## Prompt
Leave out the pictures and retype all the entries below exactly.
■ ■ ■ ■
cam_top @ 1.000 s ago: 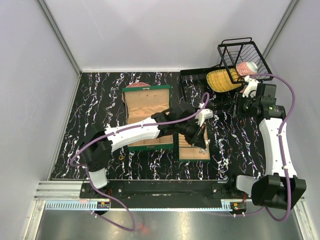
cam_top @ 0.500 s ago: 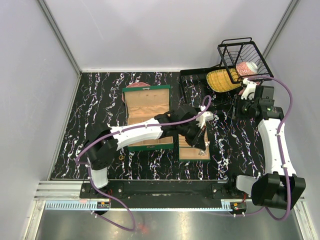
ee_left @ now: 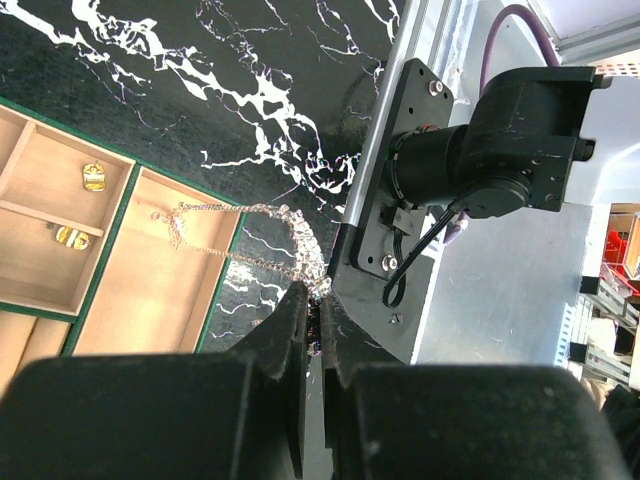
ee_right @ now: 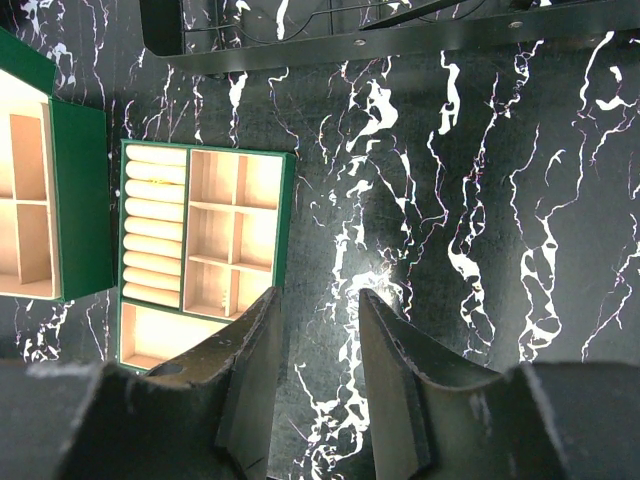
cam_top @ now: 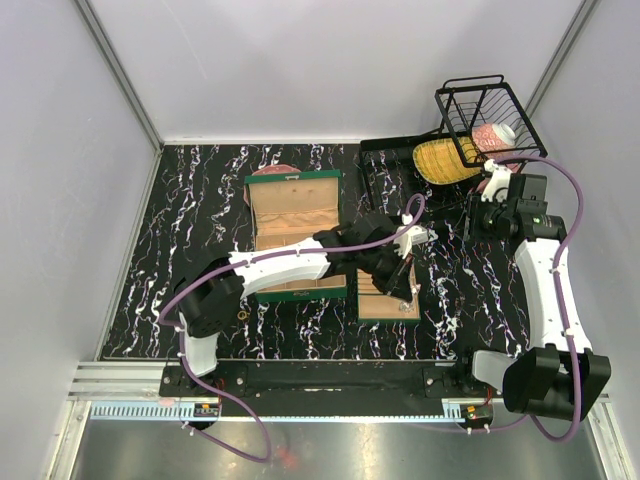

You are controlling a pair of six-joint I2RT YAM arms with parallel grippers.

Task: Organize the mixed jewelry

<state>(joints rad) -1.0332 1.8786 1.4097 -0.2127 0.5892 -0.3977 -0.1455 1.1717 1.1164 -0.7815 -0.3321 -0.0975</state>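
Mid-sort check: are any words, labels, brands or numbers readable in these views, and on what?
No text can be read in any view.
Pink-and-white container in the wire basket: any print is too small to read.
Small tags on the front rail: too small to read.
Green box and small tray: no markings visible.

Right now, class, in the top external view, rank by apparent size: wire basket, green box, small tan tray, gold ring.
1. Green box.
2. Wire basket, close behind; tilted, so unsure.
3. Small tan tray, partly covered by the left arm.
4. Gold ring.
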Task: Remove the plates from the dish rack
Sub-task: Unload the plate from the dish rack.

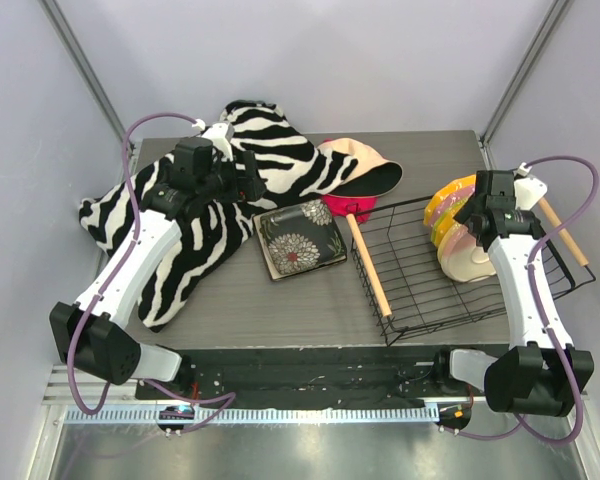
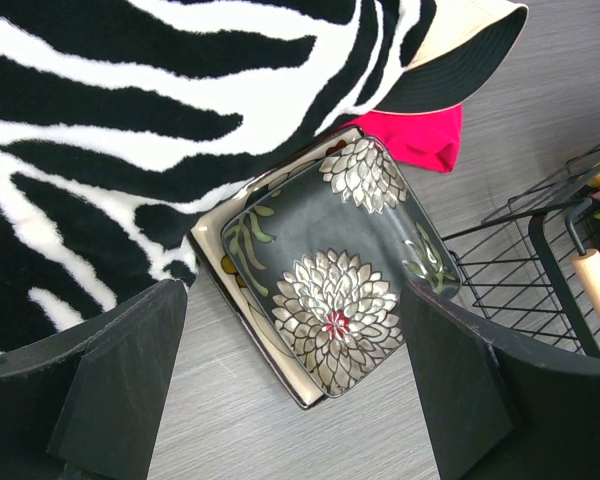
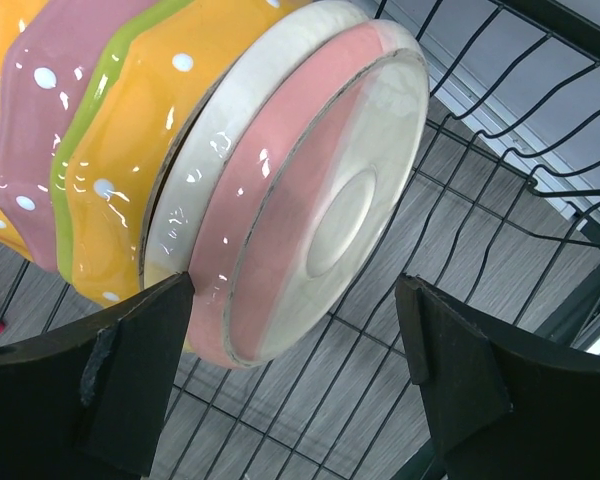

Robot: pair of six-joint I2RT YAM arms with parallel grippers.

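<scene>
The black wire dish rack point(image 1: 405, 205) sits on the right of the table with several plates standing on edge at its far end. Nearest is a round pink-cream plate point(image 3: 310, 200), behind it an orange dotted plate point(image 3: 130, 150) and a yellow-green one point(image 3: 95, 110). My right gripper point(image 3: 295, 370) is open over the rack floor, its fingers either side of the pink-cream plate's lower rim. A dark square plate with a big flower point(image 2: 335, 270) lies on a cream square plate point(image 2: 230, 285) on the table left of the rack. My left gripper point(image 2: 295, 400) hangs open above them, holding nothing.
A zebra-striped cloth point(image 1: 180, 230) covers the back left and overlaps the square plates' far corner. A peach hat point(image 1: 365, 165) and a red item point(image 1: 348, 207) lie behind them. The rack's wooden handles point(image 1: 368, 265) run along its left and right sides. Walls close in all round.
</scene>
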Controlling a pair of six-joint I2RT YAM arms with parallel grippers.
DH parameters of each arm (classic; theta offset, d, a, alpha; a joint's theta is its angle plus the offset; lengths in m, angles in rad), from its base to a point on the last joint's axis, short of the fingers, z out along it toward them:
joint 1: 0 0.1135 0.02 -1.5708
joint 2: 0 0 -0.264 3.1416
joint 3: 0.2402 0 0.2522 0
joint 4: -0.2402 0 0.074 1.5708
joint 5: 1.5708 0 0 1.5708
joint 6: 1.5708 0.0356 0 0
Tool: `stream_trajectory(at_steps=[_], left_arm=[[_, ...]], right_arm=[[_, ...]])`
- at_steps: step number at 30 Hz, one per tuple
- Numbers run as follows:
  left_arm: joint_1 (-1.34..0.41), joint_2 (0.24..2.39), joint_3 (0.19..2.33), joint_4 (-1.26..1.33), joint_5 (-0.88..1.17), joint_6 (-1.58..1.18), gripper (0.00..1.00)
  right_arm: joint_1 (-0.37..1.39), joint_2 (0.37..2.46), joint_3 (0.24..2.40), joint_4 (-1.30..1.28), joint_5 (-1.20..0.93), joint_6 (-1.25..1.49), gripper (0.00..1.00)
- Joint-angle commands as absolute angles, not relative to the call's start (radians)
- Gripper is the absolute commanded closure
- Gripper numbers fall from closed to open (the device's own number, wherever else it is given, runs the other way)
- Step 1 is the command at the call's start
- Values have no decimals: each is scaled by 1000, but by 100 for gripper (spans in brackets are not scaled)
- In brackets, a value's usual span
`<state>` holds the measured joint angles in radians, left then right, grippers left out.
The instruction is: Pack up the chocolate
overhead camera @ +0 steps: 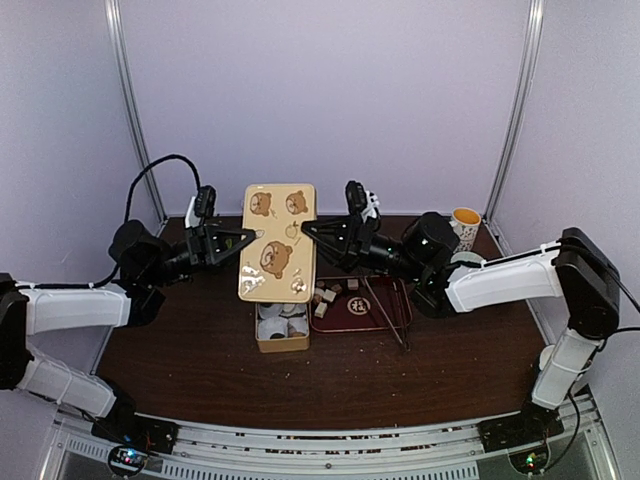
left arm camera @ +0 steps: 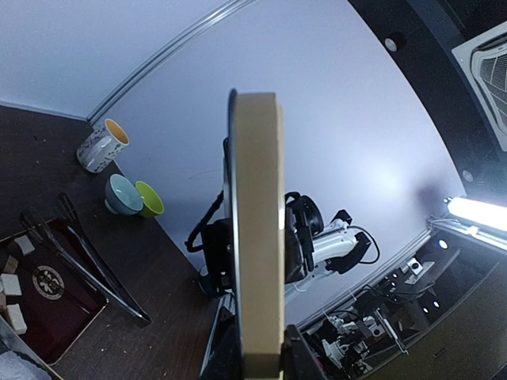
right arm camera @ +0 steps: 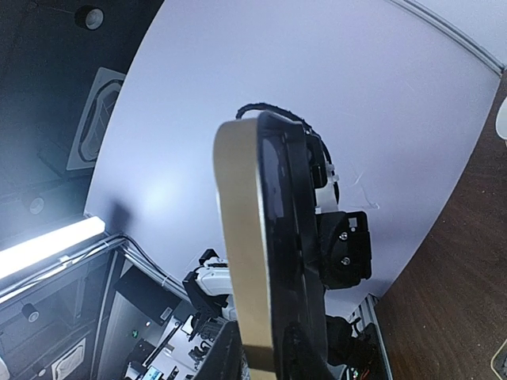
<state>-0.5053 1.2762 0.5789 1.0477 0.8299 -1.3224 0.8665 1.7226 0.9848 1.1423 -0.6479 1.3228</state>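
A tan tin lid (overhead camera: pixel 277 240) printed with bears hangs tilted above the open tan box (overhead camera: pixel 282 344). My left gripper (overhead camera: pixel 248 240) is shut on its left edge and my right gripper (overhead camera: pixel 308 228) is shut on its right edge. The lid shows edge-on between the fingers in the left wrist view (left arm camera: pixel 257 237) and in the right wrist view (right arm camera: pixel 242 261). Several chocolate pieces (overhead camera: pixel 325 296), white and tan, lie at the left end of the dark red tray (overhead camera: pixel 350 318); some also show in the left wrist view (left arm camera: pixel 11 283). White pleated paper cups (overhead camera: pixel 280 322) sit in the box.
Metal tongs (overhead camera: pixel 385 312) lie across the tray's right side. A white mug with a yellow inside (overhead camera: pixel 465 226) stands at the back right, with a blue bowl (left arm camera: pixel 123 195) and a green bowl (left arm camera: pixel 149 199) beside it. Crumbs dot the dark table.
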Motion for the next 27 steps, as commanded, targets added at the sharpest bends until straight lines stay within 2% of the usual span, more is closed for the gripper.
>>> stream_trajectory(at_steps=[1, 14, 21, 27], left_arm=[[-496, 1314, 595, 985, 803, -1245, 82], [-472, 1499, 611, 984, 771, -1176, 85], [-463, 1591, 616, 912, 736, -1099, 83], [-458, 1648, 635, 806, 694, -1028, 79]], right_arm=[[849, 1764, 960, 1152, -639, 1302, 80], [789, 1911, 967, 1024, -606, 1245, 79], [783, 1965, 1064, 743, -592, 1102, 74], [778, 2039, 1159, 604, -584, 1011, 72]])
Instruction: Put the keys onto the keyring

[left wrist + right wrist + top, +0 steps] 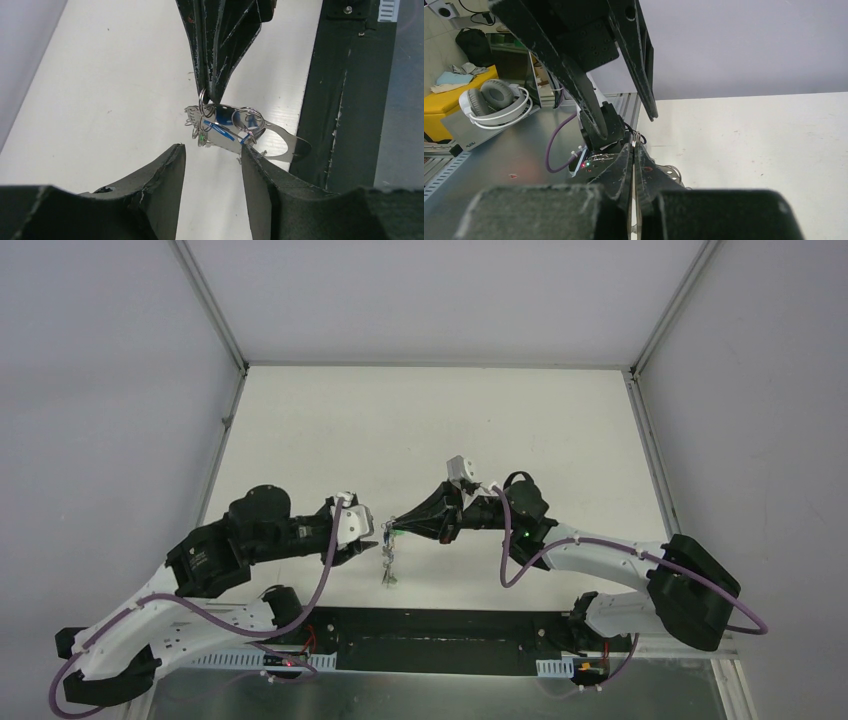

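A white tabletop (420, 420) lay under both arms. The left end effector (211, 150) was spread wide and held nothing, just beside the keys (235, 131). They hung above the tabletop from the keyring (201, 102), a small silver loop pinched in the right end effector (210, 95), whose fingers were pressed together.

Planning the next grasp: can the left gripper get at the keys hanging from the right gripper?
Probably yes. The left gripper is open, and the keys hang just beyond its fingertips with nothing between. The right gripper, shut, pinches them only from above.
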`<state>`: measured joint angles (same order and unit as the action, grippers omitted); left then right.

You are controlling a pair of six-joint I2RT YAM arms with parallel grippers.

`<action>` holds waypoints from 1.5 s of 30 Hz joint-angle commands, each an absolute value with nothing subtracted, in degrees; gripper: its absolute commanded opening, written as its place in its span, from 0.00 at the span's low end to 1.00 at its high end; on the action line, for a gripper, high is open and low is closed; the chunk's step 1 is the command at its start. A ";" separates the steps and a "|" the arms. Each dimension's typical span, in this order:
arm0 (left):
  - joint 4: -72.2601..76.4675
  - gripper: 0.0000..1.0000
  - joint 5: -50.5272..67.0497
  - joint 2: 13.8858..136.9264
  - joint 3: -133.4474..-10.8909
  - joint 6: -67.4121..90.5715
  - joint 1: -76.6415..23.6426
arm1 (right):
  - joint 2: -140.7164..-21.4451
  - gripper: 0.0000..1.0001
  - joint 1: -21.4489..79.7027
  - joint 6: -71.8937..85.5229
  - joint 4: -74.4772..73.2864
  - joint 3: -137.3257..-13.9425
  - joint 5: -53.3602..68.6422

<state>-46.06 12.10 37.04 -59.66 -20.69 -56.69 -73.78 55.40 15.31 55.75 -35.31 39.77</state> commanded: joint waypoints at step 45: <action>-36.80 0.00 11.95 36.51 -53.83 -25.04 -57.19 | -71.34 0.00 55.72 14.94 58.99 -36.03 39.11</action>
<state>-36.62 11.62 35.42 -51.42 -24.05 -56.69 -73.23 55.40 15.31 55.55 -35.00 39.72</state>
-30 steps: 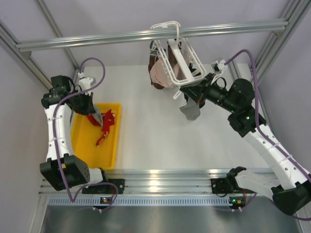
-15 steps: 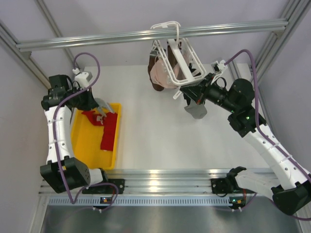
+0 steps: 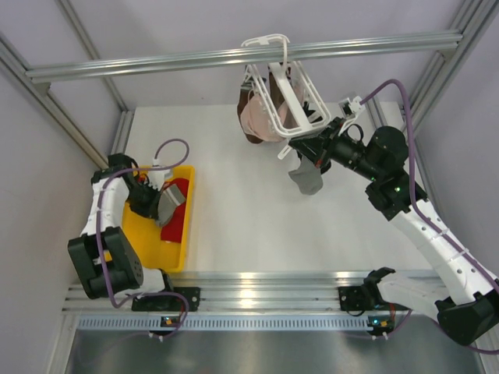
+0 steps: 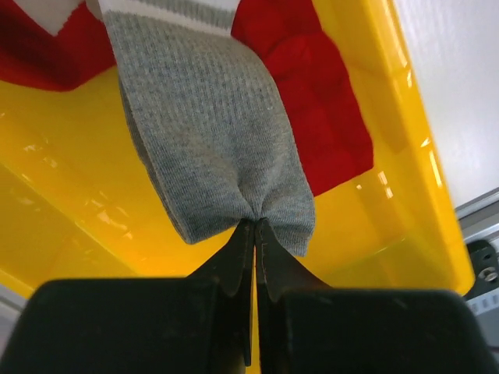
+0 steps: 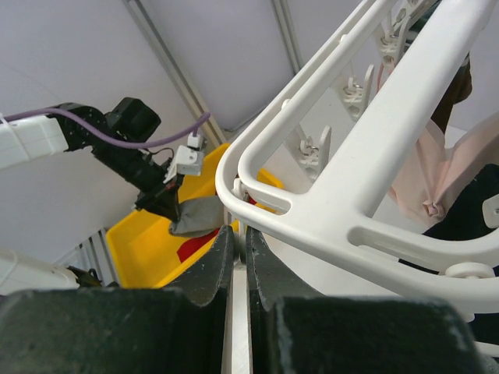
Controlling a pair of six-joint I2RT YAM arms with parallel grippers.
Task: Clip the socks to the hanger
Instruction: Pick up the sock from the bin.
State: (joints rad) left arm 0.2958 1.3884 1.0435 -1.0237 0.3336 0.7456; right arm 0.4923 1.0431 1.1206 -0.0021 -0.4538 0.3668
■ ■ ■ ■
## Answer to the problem
cam_top @ 1.000 s ago: 
cam_top @ 0.500 s ago: 
ee_left @ now: 
ee_right @ now: 
cam_top @ now: 

You are controlling a pair of six-joint I2RT YAM arms with parallel grippers.

Task: Organize the mixed jewelry

<state>(joints rad) -1.0332 1.8786 1.4097 -0.2127 0.5892 -0.3977 -0.1455 1.1717 1.1164 -0.7815 -0.3321 -0.0975</state>
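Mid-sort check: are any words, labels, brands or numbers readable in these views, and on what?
No text can be read in any view.
Pink-and-white container in the wire basket: any print is too small to read.
Small tags on the front rail: too small to read.
Green box and small tray: no markings visible.

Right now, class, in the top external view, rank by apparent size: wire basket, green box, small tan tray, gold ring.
1. Green box.
2. Wire basket, close behind; tilted, so unsure.
3. Small tan tray, partly covered by the left arm.
4. Gold ring.
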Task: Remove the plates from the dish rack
Sub-task: Unload the plate from the dish rack.


Robot: pair of six-joint I2RT YAM arms with parallel grippers.

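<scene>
The black wire dish rack point(image 1: 405, 205) sits on the right of the table with several plates standing on edge at its far end. Nearest is a round pink-cream plate point(image 3: 310, 200), behind it an orange dotted plate point(image 3: 130, 150) and a yellow-green one point(image 3: 95, 110). My right gripper point(image 3: 295, 370) is open over the rack floor, its fingers either side of the pink-cream plate's lower rim. A dark square plate with a big flower point(image 2: 335, 270) lies on a cream square plate point(image 2: 230, 285) on the table left of the rack. My left gripper point(image 2: 295, 400) hangs open above them, holding nothing.
A zebra-striped cloth point(image 1: 180, 230) covers the back left and overlaps the square plates' far corner. A peach hat point(image 1: 365, 165) and a red item point(image 1: 348, 207) lie behind them. The rack's wooden handles point(image 1: 368, 265) run along its left and right sides. Walls close in all round.
</scene>
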Controlling a pair of six-joint I2RT YAM arms with parallel grippers.
DH parameters of each arm (classic; theta offset, d, a, alpha; a joint's theta is its angle plus the offset; lengths in m, angles in rad), from its base to a point on the last joint's axis, short of the fingers, z out along it toward them:
joint 1: 0 0.1135 0.02 -1.5708
joint 2: 0 0 -0.264 3.1416
joint 3: 0.2402 0 0.2522 0
joint 4: -0.2402 0 0.074 1.5708
joint 5: 1.5708 0 0 1.5708
joint 6: 1.5708 0.0356 0 0
Tool: `stream_trajectory(at_steps=[_], left_arm=[[_, ...]], right_arm=[[_, ...]])`
- at_steps: step number at 30 Hz, one per tuple
- Numbers run as follows:
  left_arm: joint_1 (-1.34..0.41), joint_2 (0.24..2.39), joint_3 (0.19..2.33), joint_4 (-1.26..1.33), joint_5 (-0.88..1.17), joint_6 (-1.58..1.18), gripper (0.00..1.00)
  right_arm: joint_1 (-0.37..1.39), joint_2 (0.37..2.46), joint_3 (0.24..2.40), joint_4 (-1.30..1.28), joint_5 (-1.20..0.93), joint_6 (-1.25..1.49), gripper (0.00..1.00)
- Joint-angle commands as absolute angles, not relative to the call's start (radians)
- Gripper is the absolute commanded closure
- Gripper numbers fall from closed to open (the device's own number, wherever else it is given, runs the other way)
- Step 1 is the command at the call's start
- Values have no decimals: each is scaled by 1000, but by 100 for gripper (spans in brackets are not scaled)
- In brackets, a value's usual span
`<state>` holds the measured joint angles in radians, left then right, grippers left out.
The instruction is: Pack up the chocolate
overhead camera @ +0 steps: 
left arm camera @ +0 steps: 
right arm camera @ +0 steps: 
<state>-0.5053 1.2762 0.5789 1.0477 0.8299 -1.3224 0.8665 1.7226 0.9848 1.1423 -0.6479 1.3228</state>
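A tan tin lid (overhead camera: pixel 277 240) printed with bears hangs tilted above the open tan box (overhead camera: pixel 282 344). My left gripper (overhead camera: pixel 248 240) is shut on its left edge and my right gripper (overhead camera: pixel 308 228) is shut on its right edge. The lid shows edge-on between the fingers in the left wrist view (left arm camera: pixel 257 237) and in the right wrist view (right arm camera: pixel 242 261). Several chocolate pieces (overhead camera: pixel 325 296), white and tan, lie at the left end of the dark red tray (overhead camera: pixel 350 318); some also show in the left wrist view (left arm camera: pixel 11 283). White pleated paper cups (overhead camera: pixel 280 322) sit in the box.
Metal tongs (overhead camera: pixel 385 312) lie across the tray's right side. A white mug with a yellow inside (overhead camera: pixel 465 226) stands at the back right, with a blue bowl (left arm camera: pixel 123 195) and a green bowl (left arm camera: pixel 149 199) beside it. Crumbs dot the dark table.
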Motion for the next 27 steps, as commanded, targets added at the sharpest bends until straight lines stay within 2% of the usual span, more is closed for the gripper.
>>> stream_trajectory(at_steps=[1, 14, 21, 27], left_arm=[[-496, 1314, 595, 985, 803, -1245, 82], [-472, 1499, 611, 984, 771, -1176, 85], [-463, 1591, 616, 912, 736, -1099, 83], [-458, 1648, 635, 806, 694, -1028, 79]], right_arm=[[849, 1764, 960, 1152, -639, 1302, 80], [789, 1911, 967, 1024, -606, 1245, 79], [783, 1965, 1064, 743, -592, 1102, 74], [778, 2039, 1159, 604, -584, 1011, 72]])
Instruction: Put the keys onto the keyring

[left wrist + right wrist + top, +0 steps] 

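A white tabletop (420, 420) lay under both arms. The left end effector (211, 150) was spread wide and held nothing, just beside the keys (235, 131). They hung above the tabletop from the keyring (201, 102), a small silver loop pinched in the right end effector (210, 95), whose fingers were pressed together.

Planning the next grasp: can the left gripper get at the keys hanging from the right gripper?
Probably yes. The left gripper is open, and the keys hang just beyond its fingertips with nothing between. The right gripper, shut, pinches them only from above.
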`<state>`: measured joint angles (same order and unit as the action, grippers omitted); left then right.

You are controlling a pair of six-joint I2RT YAM arms with parallel grippers.

`<action>` holds waypoints from 1.5 s of 30 Hz joint-angle commands, each an absolute value with nothing subtracted, in degrees; gripper: its absolute commanded opening, written as its place in its span, from 0.00 at the span's low end to 1.00 at its high end; on the action line, for a gripper, high is open and low is closed; the chunk's step 1 is the command at its start. A ";" separates the steps and a "|" the arms. Each dimension's typical span, in this order:
arm0 (left):
  - joint 4: -72.2601..76.4675
  - gripper: 0.0000..1.0000
  - joint 5: -50.5272..67.0497
  - joint 2: 13.8858..136.9264
  - joint 3: -133.4474..-10.8909
  - joint 6: -67.4121..90.5715
  - joint 1: -76.6415..23.6426
arm1 (right):
  - joint 2: -140.7164..-21.4451
  - gripper: 0.0000..1.0001
  - joint 1: -21.4489..79.7027
  - joint 6: -71.8937..85.5229
  - joint 4: -74.4772..73.2864
  - joint 3: -137.3257..-13.9425
  - joint 5: -53.3602..68.6422

<state>-46.06 12.10 37.04 -59.66 -20.69 -56.69 -73.78 55.40 15.31 55.75 -35.31 39.77</state> commanded: joint waypoints at step 45: <action>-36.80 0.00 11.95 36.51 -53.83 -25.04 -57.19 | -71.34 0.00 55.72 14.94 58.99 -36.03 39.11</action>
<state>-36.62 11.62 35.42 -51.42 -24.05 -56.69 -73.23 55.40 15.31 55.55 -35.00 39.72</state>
-30 steps: 
-15 steps: 
+0 steps: 
+0 steps: 
+0 steps: 
Controlling a pair of six-joint I2RT YAM arms with parallel grippers.
Task: Clip the socks to the hanger
Instruction: Pick up the sock from the bin.
State: (joints rad) left arm 0.2958 1.3884 1.0435 -1.0237 0.3336 0.7456; right arm 0.4923 1.0431 1.1206 -0.0021 -0.4538 0.3668

With this, the answer is complete.